**Exercise directions:**
The entire listing, reproduced exactly and stripped of images, is the expected output.

= Beginning of Section =

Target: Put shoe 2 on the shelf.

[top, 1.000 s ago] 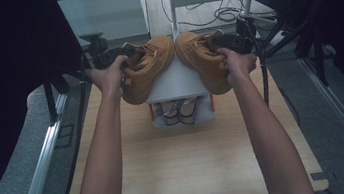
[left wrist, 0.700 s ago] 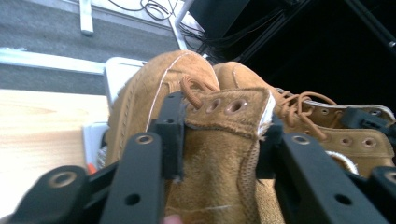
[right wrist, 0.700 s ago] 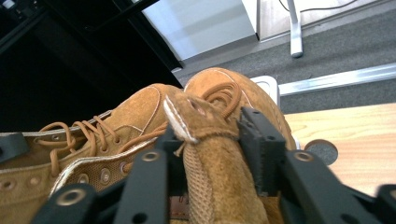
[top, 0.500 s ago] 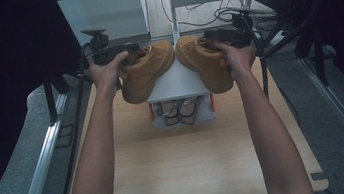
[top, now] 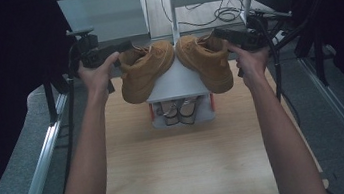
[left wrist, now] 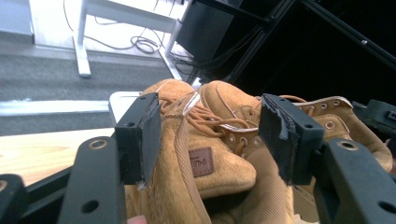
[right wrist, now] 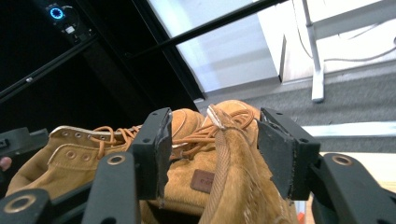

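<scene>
Two tan suede boots hang in the air above a grey shoe rack [top: 176, 82], toes nearly meeting over its top. My left gripper [top: 123, 48] is shut on the heel collar of the left boot [top: 144, 75]. In the left gripper view that boot [left wrist: 205, 158] fills the gap between the pads of my left gripper [left wrist: 212, 135], with the other boot [left wrist: 327, 116] beyond. My right gripper [top: 220, 35] is shut on the collar of the right boot [top: 206, 62]. The right gripper view has its boot [right wrist: 224, 172] between the pads of my right gripper [right wrist: 212, 149], with the left boot [right wrist: 70, 158] behind.
A pair of pale shoes [top: 178, 111] sits on the rack's lower shelf. The rack stands at the far middle of a wooden table [top: 189, 165]. Metal rails run along both sides, and a white desk frame with cables [top: 208, 1] stands beyond.
Both hands have raised the boots and carried them a little farther away, from beside the rack's top to above it. The toes have stayed close together.
</scene>
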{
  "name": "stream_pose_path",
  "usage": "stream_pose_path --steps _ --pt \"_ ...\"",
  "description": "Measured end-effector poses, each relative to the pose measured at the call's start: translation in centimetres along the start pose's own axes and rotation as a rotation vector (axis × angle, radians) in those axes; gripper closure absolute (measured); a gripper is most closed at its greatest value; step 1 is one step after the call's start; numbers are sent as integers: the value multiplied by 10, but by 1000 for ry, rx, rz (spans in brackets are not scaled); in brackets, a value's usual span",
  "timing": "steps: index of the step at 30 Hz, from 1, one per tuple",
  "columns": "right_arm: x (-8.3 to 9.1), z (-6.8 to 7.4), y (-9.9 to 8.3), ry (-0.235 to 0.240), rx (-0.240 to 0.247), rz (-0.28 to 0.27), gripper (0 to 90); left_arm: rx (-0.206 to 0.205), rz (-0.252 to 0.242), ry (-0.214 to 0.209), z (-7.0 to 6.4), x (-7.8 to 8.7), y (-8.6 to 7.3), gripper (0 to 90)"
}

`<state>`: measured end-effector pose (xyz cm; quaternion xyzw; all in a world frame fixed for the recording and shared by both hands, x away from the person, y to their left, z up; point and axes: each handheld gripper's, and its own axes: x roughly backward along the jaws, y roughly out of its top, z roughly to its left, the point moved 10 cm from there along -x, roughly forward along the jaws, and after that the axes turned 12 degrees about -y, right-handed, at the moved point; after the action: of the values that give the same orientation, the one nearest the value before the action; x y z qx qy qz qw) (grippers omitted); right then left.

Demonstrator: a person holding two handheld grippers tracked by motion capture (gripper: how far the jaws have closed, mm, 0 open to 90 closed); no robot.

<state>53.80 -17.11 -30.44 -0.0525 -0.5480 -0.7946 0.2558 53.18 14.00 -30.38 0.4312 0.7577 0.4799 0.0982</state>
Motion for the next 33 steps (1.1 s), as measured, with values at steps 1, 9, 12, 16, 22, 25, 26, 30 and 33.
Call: stream_pose_path --steps 1,9,12,16,22,25,26,30,33 --pt "0 0 0 0 0 0 459 -11 0 4 -1 3 0 393" --pt "26 -7 0 13 14 -22 586 -52 -4 25 -3 26 -6 468" --pt "35 -14 -1 7 10 -32 624 -42 -15 19 3 35 -10 517" --pt "48 -24 -2 -4 8 -54 695 -43 -6 -3 8 48 -21 584" --pt "55 -36 -8 -9 12 -58 779 -46 2 5 13 54 -31 679" --pt "57 -41 -16 -10 21 -50 842 -49 9 23 18 55 -35 739" --pt "57 -43 -18 -10 22 -49 860 -46 12 18 18 54 -38 762" --pt "56 -50 -30 -10 19 -39 894 -38 30 16 24 53 -48 839" --pt "54 -55 -38 -11 18 -30 895 -29 35 20 29 53 -54 870"
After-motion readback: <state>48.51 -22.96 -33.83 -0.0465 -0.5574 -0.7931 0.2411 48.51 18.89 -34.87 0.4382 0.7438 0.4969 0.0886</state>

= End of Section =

**Exercise answer:**
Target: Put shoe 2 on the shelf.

[top, 1.000 s ago] 
[left wrist, 0.700 s ago] 
[right wrist, 0.700 s ago] 
[top, 0.500 s ago] 
[top, now] 
[left wrist, now] 
[right wrist, now] 

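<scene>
Two tan suede boots hang in the air above a grey shoe rack [top: 176, 82], toes nearly meeting over its top. My left gripper [top: 123, 48] is shut on the heel collar of the left boot [top: 144, 75]. In the left gripper view that boot [left wrist: 205, 158] fills the gap between the pads of my left gripper [left wrist: 212, 135], with the other boot [left wrist: 327, 116] beyond. My right gripper [top: 220, 35] is shut on the collar of the right boot [top: 206, 62]. The right gripper view has its boot [right wrist: 224, 172] between the pads of my right gripper [right wrist: 212, 149], with the left boot [right wrist: 70, 158] behind.
A pair of pale shoes [top: 178, 111] sits on the rack's lower shelf. The rack stands at the far middle of a wooden table [top: 189, 165]. Metal rails run along both sides, and a white desk frame with cables [top: 208, 1] stands beyond.
Both hands have raised the boots and carried them a little farther away, from beside the rack's top to above it. The toes have stayed close together.
</scene>
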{
  "name": "stream_pose_path",
  "usage": "stream_pose_path --steps _ --pt \"_ ...\"",
  "description": "Measured end-effector poses, each relative to the pose measured at the call's start: translation in centimetres along the start pose's own axes and rotation as a rotation vector (axis × angle, radians) in those axes; gripper closure absolute (measured); a gripper is most closed at its greatest value; step 1 is one step after the call's start; numbers are sent as integers: the value multiplied by 10, but by 1000 for ry, rx, rz (spans in brackets are not scaled); in brackets, a value's usual span",
  "timing": "steps: index of the step at 30 Hz, from 1, one per tuple",
  "columns": "right_arm: x (-8.3 to 9.1), z (-6.8 to 7.4), y (-9.9 to 8.3), ry (-0.235 to 0.240), rx (-0.240 to 0.247), rz (-0.28 to 0.27), gripper (0 to 90); left_arm: rx (-0.206 to 0.205), rz (-0.252 to 0.242), ry (-0.214 to 0.209), z (-7.0 to 6.4), x (-7.8 to 8.7), y (-8.6 to 7.3), gripper (0 to 90)"
}

`<state>`: measured end-effector pose (xyz cm; quaternion xyzw; all in a world frame fixed for the recording and shared by both hands, x away from the person, y to their left, z up; point and axes: each handheld gripper's, and its own axes: x roughly backward along the jaws, y roughly out of its top, z roughly to its left, the point moved 10 cm from there along -x, roughly forward along the jaws, and after that the axes turned 12 degrees about -y, right-handed, at the moved point; after the action: of the values that give the same orientation, the one nearest the value before the action; x y z qx qy qz qw) (grippers omitted); right then left.

Demonstrator: a person holding two handheld grippers tracked by motion capture (gripper: how far the jaws have closed, mm, 0 open to 90 closed); no robot.

<state>53.80 -17.11 -30.44 -0.0525 -0.5480 -0.7946 0.2558 53.18 14.00 -30.38 0.4312 0.7577 0.4799 0.0982</state>
Motion for the next 33 steps (1.1 s), as measured, with values at steps 1, 9, 12, 16, 22, 25, 26, 30 and 33.
Call: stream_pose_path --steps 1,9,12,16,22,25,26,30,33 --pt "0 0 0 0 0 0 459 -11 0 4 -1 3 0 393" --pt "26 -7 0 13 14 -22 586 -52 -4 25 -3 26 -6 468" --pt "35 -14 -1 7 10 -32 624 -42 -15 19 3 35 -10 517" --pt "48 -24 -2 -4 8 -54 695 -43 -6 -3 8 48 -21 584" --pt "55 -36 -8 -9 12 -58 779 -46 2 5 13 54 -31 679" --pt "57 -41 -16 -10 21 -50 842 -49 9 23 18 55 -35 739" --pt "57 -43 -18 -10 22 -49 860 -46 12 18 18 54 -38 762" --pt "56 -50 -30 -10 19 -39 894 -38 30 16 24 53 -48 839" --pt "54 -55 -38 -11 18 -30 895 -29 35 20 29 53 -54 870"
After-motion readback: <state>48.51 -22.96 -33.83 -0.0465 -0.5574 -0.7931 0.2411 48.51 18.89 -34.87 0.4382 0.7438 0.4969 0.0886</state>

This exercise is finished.